If you want to eat, stay home. There is only breath and undivided attention.
Rapturous tears sting my eyes.
May this golden silence in the screenings at The Station reign supreme, so mote it be.
I am here this evening to see a Japanese film called After Life. It is about a weigh station where the recently deceased go. They are tasked with choosing one memory to take with them into eternity. When the memory has been chosen, a creative team goes into pre production before a film crew shoots a reenactment of this memory. Once the “movie memory” has been witnessed, the person and their lone memory are released into the cosmos to live out this narrative loop for all time.
Credits roll. Cue applause and whistling.

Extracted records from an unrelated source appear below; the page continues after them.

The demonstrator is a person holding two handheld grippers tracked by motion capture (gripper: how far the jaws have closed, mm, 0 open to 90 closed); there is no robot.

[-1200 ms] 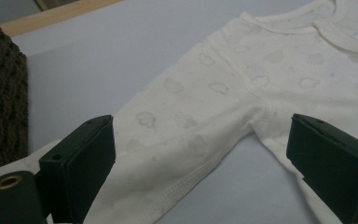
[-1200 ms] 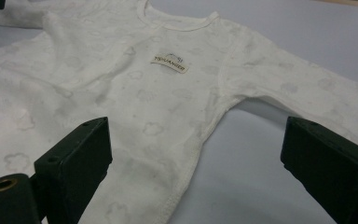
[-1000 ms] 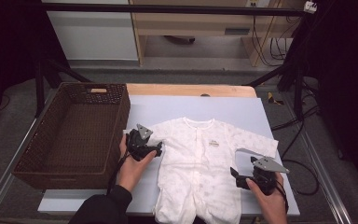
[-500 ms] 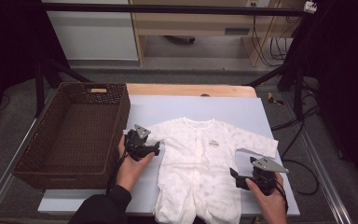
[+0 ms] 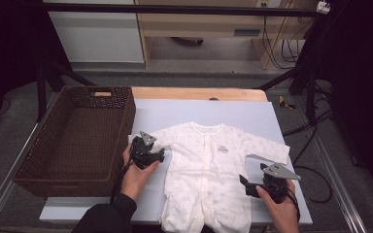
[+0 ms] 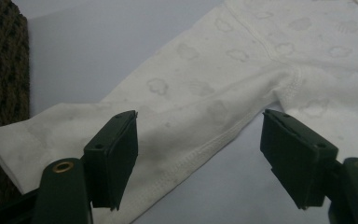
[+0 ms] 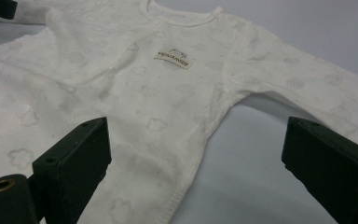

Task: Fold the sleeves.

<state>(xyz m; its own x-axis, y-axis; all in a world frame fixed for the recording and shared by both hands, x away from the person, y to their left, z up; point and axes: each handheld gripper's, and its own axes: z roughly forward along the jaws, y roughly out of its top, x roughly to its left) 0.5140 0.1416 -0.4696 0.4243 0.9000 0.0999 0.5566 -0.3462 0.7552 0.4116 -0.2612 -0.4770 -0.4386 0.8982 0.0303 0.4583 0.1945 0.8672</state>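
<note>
A white baby romper [image 5: 206,165] with a faint cloud print lies flat, front up, on the pale table top [image 5: 199,111]. My left gripper [image 5: 162,155] sits at the garment's left sleeve, near the armpit. In the left gripper view it [image 6: 198,161] stands open, its jaws straddling the sleeve [image 6: 182,93] just above the cloth. My right gripper [image 5: 244,184] rests by the romper's right side, below the other sleeve. It [image 7: 196,175] is open too, over the side seam [image 7: 200,140], with a small sewn label [image 7: 175,59] farther up the chest.
A dark wicker basket [image 5: 126,121] stands at the table's left, close to the left sleeve cuff [image 6: 4,140]; its wall [image 6: 0,65] also appears beside that cuff. Wooden table edge [image 5: 199,93] runs along the back. Cables hang off the right side.
</note>
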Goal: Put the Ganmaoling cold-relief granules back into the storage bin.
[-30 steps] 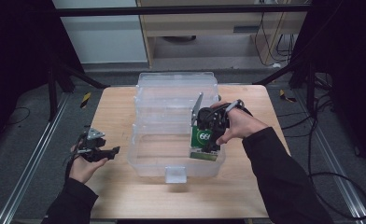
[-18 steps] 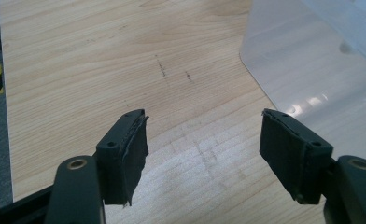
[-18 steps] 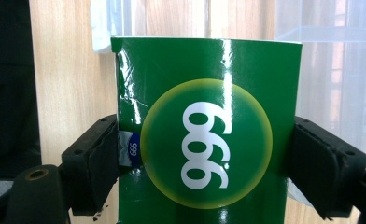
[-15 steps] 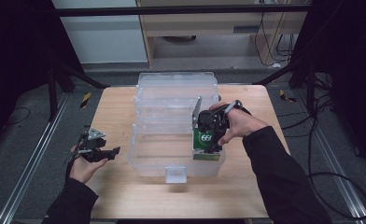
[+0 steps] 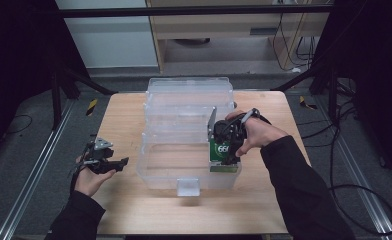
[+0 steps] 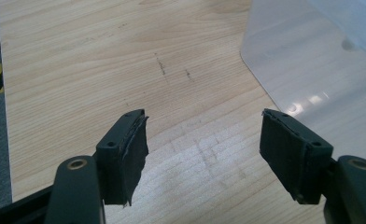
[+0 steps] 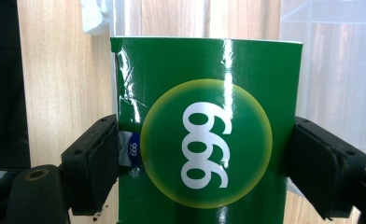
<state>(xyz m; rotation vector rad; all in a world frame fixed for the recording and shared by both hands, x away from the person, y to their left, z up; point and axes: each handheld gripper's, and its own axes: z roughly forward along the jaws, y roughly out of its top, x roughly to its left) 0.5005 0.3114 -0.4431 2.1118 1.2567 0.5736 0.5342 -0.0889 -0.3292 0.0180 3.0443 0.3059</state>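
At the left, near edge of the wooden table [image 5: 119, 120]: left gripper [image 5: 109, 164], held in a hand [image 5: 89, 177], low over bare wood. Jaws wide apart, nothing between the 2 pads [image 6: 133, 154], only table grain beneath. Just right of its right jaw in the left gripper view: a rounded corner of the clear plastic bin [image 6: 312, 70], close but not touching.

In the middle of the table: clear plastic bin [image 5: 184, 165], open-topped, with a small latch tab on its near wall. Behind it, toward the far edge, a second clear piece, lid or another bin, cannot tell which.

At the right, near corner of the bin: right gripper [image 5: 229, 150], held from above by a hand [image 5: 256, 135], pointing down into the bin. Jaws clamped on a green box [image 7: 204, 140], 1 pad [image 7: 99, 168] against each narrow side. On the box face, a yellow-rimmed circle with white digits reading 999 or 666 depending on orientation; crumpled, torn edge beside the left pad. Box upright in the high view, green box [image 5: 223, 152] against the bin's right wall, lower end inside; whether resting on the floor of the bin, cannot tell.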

As I leave the screening room, I stop at the in house bar that is tucked into the corner where the phone booths used to be. I sit in actual, not battery powered candlelight, sipping a Ghia, sharing my thoughts with my bartender friend Joe. I am an actor and a writer and have always loved stories through film, theater and books. How important the attention and the silence during the experience is to me. It is a holy communion to sit in a movie theater, or watch live theater, in concert with other people. Only the sounds of a laugh, a gasp, a sniffle from tears. How there is something extra about coming to the Station. It doesn’t take me out of my life, or away from my dying mother, but brings me closer to the truth of that experience. Closer to the truth of all of my experiences, because I sort through my life by being witness to the lives of others.
Joe smiles and tells me that the space in the bus station where the theater is located used to be the bus station chapel.
Of course it was.
I finish my drink, hug my friend and push through the heavy doors and back into the outside world. Fortified. Peaceful. Thoughtful.
Walking through the dark hot night, I pick up my pace as I set course for my moms house and her reality. Our reality.
To discuss her memories. Our memories. I can’t wait to share this film with her.
“Tell me everything,” she’ll say. Her dimming eyes still shine as she waits to hear how the story ends.
Jodeen Revere is a lifetime Idahoan, actor, writer, Thai massage therapist and yoga teacher. She has worked extensively with Boise Contemporary Theater, Migration Theory and Alley Rep. She also does commercial work, voice over and appears in local independent films. Her solo show “The Persistent Guest” the story of her trifecta of cancer diagnosis, had its world premiere at BCT in October 2022, opening the season. Jodeen has also received the Alexa Rose Light of Day grant to tour The Persistent Guest in various cities around the United States over the next year. She has done readings at Ming Studios, Campfire Stories, The Spot in Ketchum, a holiday reading at The Mode in December of 2023 and is a two-time story teller at Story Story Night. She loves books and film and theater and dance and all things story.